==== RECORDS TO USE

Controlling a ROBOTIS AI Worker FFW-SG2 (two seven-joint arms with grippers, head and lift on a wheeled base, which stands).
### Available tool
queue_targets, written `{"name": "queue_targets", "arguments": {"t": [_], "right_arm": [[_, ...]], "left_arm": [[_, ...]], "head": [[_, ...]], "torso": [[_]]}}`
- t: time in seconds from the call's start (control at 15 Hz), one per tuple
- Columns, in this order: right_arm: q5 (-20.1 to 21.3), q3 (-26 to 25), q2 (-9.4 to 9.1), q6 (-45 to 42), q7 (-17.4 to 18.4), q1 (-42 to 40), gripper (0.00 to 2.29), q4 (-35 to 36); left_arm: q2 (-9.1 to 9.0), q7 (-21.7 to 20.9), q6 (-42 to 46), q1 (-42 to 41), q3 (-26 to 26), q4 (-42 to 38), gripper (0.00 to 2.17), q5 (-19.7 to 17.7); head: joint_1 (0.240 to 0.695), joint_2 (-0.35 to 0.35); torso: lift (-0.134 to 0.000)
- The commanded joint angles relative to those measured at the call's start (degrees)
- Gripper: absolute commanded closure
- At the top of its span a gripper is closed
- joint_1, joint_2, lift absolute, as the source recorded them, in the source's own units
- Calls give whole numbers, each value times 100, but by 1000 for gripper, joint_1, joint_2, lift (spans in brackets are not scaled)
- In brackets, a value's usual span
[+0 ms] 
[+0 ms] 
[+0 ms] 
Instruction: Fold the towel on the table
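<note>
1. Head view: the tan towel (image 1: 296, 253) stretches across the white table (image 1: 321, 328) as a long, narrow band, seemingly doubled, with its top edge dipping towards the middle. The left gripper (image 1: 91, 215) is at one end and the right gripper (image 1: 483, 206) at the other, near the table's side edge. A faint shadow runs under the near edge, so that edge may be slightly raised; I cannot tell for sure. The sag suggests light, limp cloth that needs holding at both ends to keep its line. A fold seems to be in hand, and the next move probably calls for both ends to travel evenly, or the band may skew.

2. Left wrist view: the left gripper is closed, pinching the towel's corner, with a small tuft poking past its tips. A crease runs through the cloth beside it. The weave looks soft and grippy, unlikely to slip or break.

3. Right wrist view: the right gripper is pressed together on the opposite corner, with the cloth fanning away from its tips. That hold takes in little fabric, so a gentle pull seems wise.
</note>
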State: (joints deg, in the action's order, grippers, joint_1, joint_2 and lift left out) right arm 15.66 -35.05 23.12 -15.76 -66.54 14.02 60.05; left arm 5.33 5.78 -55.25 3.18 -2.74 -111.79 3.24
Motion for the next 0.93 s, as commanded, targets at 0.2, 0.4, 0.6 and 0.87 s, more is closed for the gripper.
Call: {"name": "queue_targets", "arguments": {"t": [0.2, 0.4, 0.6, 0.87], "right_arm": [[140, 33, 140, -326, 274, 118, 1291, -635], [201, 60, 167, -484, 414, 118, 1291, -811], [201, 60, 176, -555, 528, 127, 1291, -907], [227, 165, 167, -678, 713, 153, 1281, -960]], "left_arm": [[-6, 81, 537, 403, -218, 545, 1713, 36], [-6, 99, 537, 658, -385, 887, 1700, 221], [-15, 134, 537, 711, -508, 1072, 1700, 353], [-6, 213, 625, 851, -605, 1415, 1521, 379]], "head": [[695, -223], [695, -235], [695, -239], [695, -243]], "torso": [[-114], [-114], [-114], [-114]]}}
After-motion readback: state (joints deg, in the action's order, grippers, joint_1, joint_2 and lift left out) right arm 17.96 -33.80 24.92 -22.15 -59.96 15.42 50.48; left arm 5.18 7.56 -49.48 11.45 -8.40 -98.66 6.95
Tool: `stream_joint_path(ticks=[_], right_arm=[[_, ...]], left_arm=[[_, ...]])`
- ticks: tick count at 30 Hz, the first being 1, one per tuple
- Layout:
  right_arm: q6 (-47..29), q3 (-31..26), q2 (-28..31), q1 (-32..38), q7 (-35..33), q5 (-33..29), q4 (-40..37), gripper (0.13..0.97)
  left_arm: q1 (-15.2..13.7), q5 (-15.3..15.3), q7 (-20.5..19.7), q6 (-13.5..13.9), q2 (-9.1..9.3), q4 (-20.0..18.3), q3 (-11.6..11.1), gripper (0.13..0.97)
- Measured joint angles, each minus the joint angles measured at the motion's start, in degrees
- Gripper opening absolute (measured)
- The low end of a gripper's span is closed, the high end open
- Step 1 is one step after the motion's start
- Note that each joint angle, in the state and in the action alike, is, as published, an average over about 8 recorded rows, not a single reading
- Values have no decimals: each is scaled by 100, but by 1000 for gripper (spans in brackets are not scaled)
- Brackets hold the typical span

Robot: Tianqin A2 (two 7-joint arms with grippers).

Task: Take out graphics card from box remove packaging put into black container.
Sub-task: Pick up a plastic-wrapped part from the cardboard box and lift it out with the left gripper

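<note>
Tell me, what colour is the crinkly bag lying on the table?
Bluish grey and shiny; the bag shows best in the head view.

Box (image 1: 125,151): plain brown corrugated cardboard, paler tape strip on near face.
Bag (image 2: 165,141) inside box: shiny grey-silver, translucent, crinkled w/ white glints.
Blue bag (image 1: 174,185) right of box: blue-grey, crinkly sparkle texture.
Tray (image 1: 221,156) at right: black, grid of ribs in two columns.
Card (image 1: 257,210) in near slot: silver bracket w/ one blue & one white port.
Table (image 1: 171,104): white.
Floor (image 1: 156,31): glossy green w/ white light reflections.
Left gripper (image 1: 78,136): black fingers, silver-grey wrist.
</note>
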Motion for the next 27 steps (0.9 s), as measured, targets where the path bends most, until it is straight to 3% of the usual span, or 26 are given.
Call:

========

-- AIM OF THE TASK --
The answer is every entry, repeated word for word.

-- OUTPUT BELOW --
Controlling a ROBOTIS AI Worker FFW-SG2 (two seven-joint arms with grippers, head and lift on a wheeled base, which stands).
### Available tool
queue_targets, written `{"name": "queue_targets", "arguments": {"t": [_], "right_arm": [[_, ...]], "left_arm": [[_, ...]], "head": [[_, ...]], "torso": [[_]]}}`
- t: time in seconds from the call's start (control at 15 Hz), one per tuple
- Columns, in this order: right_arm: q5 (-20.1 to 21.3), q3 (-26 to 25), q2 (-9.4 to 9.1), q6 (-45 to 42), q7 (-17.4 to 18.4), q1 (-42 to 40), gripper (0.00 to 2.29), q4 (-35 to 36); left_arm: q2 (-9.1 to 9.0), q7 (-21.7 to 20.9), q6 (-42 to 46), q1 (-42 to 41), q3 (-26 to 26), q4 (-42 to 38), gripper (0.00 to 2.17), q5 (-19.7 to 17.7); head: joint_1 (0.240 to 0.695), joint_2 (-0.35 to 0.35); torso: lift (-0.134 to 0.000)
- The commanded joint angles relative to those measured at the call's start (degrees)
- Gripper: absolute commanded closure
- At the top of its span a gripper is closed
- joint_1, joint_2, lift absolute, as the source recorded them, in the source's own units
- Calls give whole numbers, each value times 100, but by 1000 for gripper, joint_1, joint_2, lift (spans in brackets are not scaled)
- In brackets, a value's usual span
[+0 ms] 
[+0 ms] 
[+0 ms] 
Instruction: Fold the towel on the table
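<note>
1. Head view: the tan towel (image 1: 296, 253) stretches across the white table (image 1: 321, 328) as a long, narrow band, seemingly doubled, with its top edge dipping towards the middle. The left gripper (image 1: 91, 215) is at one end and the right gripper (image 1: 483, 206) at the other, near the table's side edge. A faint shadow runs under the near edge, so that edge may be slightly raised; I cannot tell for sure. The sag suggests light, limp cloth that needs holding at both ends to keep its line. A fold seems to be in hand, and the next move probably calls for both ends to travel evenly, or the band may skew.

2. Left wrist view: the left gripper is closed, pinching the towel's corner, with a small tuft poking past its tips. A crease runs through the cloth beside it. The weave looks soft and grippy, unlikely to slip or break.

3. Right wrist view: the right gripper is pressed together on the opposite corner, with the cloth fanning away from its tips. That hold takes in little fabric, so a gentle pull seems wise.
</note>
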State: (joints deg, in the action's order, grippers, joint_1, joint_2 and lift left out) right arm 15.66 -35.05 23.12 -15.76 -66.54 14.02 60.05; left arm 5.33 5.78 -55.25 3.18 -2.74 -111.79 3.24
Motion for the next 0.93 s, as commanded, targets at 0.2, 0.4, 0.6 and 0.87 s, more is closed for the gripper.
Call: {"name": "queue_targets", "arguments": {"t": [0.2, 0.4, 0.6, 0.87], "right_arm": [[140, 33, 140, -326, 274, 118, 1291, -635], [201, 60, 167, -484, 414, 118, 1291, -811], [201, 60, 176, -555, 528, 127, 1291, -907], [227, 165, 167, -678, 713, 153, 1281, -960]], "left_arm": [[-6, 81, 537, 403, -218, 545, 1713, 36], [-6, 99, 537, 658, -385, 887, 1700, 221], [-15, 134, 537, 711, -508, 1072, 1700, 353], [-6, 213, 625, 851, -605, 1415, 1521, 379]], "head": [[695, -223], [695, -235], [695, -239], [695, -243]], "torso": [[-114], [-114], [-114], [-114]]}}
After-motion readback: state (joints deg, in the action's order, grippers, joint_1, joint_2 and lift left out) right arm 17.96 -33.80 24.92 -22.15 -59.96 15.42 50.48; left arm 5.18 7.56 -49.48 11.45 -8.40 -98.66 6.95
Tool: `stream_joint_path(ticks=[_], right_arm=[[_, ...]], left_arm=[[_, ...]])`
- ticks: tick count at 30 Hz, the first being 1, one per tuple
- Layout:
  right_arm: q6 (-47..29), q3 (-31..26), q2 (-28..31), q1 (-32..38), q7 (-35..33), q5 (-33..29), q4 (-40..37), gripper (0.13..0.97)
  left_arm: q1 (-15.2..13.7), q5 (-15.3..15.3), q7 (-20.5..19.7), q6 (-13.5..13.9), q2 (-9.1..9.3), q4 (-20.0..18.3), q3 (-11.6..11.1), gripper (0.13..0.97)
- Measured joint angles, each minus the joint angles measured at the motion's start, in degrees
- Gripper opening absolute (measured)
- The low end of a gripper's span is closed, the high end open
- Step 1 is one step after the motion's start
- Note that each joint angle, in the state and in the action alike, is, as published, an average over about 8 recorded rows, not a single reading
- Values have no decimals: each is scaled by 100, but by 1000 for gripper (spans in brackets are not scaled)
- Brackets hold the typical span

Robot: Tianqin A2 (two 7-joint arms with grippers).

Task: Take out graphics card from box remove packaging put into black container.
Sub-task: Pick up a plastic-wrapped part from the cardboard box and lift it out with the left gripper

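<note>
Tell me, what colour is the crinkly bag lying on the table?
Bluish grey and shiny; the bag shows best in the head view.

Box (image 1: 125,151): plain brown corrugated cardboard, paler tape strip on near face.
Bag (image 2: 165,141) inside box: shiny grey-silver, translucent, crinkled w/ white glints.
Blue bag (image 1: 174,185) right of box: blue-grey, crinkly sparkle texture.
Tray (image 1: 221,156) at right: black, grid of ribs in two columns.
Card (image 1: 257,210) in near slot: silver bracket w/ one blue & one white port.
Table (image 1: 171,104): white.
Floor (image 1: 156,31): glossy green w/ white light reflections.
Left gripper (image 1: 78,136): black fingers, silver-grey wrist.
</note>
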Motion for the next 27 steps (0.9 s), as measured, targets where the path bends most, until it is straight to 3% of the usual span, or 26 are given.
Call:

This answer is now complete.